WHAT TO DO:
The output is the lines below from the one with "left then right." through the one with "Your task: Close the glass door", both included, printed exactly and with no other line.

SUPPLIED DATA:
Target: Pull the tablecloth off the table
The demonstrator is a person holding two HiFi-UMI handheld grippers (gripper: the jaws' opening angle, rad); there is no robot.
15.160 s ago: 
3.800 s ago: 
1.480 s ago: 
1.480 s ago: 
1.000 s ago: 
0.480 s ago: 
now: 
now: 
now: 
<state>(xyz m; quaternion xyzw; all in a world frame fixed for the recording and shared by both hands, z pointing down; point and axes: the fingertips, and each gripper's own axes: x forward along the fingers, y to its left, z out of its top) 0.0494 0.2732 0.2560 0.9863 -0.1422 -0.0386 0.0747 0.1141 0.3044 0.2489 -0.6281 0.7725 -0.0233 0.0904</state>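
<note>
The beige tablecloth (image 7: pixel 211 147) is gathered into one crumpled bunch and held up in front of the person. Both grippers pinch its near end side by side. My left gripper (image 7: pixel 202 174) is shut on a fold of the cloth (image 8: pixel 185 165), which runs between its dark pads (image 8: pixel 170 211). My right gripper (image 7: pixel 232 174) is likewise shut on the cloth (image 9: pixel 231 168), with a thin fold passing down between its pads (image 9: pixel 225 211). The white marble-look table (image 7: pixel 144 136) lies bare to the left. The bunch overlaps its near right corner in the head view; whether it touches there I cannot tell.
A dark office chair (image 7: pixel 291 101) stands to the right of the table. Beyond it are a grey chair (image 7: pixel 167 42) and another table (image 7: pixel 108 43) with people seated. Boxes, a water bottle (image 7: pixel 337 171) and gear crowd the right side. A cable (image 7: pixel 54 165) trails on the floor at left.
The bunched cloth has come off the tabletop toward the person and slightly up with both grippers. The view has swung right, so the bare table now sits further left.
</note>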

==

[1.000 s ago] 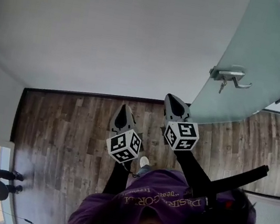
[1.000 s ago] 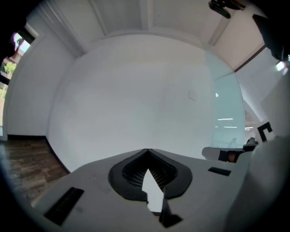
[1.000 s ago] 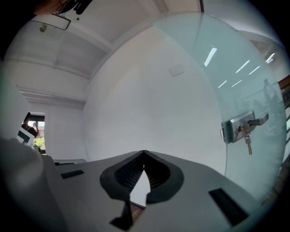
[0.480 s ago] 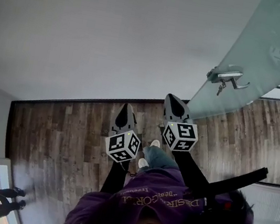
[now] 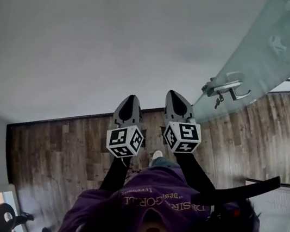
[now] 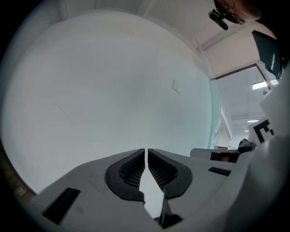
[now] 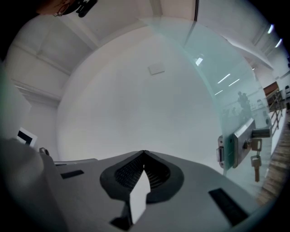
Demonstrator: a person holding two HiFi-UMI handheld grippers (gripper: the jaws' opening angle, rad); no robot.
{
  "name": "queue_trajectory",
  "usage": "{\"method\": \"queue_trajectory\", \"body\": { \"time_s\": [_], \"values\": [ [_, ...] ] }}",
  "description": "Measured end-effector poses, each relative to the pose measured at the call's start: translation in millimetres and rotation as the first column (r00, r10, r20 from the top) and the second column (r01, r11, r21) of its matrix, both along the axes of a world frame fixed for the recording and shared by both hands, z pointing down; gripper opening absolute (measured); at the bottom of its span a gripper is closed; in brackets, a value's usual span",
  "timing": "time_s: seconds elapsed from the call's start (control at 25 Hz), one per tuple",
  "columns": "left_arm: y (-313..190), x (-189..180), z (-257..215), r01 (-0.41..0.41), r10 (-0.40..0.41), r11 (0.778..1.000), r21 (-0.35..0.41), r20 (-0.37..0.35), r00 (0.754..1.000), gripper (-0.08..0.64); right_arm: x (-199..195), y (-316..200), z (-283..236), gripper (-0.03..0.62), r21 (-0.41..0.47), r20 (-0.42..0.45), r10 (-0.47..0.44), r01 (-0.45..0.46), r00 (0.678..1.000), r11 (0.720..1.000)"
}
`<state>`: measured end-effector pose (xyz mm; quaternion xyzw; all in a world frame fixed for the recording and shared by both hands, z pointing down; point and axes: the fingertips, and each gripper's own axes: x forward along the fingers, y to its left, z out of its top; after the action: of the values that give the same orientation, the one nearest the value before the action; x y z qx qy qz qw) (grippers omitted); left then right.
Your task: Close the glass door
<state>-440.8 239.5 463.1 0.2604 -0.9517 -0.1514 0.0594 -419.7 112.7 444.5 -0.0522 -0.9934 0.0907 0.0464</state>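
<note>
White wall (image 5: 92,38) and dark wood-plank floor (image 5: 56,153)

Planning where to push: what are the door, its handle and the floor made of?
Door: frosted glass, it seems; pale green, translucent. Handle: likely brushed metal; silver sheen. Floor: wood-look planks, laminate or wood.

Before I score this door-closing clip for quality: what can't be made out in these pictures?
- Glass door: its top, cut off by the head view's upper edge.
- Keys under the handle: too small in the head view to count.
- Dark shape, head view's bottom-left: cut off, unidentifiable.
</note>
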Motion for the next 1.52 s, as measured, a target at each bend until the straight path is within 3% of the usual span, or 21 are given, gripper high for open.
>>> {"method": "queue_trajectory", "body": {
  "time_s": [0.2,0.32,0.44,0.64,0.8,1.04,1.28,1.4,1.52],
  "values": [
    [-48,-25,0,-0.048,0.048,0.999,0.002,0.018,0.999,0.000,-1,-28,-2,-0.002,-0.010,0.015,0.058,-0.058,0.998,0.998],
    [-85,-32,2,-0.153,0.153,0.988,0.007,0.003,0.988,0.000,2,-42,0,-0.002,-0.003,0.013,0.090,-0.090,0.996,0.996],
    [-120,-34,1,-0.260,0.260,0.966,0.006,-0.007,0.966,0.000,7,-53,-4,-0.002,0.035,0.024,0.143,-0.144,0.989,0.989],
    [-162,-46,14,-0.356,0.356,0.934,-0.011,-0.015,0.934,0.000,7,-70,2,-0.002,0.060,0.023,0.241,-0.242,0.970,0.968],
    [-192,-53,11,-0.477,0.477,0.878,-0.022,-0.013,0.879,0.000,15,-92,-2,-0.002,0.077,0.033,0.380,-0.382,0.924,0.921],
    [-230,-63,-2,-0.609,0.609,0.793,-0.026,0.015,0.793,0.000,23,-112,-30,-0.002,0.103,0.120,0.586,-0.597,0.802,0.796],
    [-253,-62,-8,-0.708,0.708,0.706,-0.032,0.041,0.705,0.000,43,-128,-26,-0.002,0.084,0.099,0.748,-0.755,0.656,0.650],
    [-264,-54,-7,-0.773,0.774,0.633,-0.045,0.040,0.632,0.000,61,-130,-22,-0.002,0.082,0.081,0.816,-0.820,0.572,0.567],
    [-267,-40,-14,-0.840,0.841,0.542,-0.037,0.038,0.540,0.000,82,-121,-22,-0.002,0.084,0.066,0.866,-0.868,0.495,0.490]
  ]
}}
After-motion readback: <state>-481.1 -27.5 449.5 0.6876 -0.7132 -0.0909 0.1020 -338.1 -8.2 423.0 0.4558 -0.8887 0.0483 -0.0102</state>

EXERCISE ANSWER:
`<state>`: measured end-effector pose (xyz mm; quaternion xyzw; all in a world frame fixed for the recording and shared by both hands, z pointing down; point and axes: the fingertips, and each gripper's own axes: x forward along the fingers, y to its left, z out of its top; after the action: of the values that give the same orientation, the one nearest the value before the action; x y z qx qy qz qw) (grippers omitted); left then right.
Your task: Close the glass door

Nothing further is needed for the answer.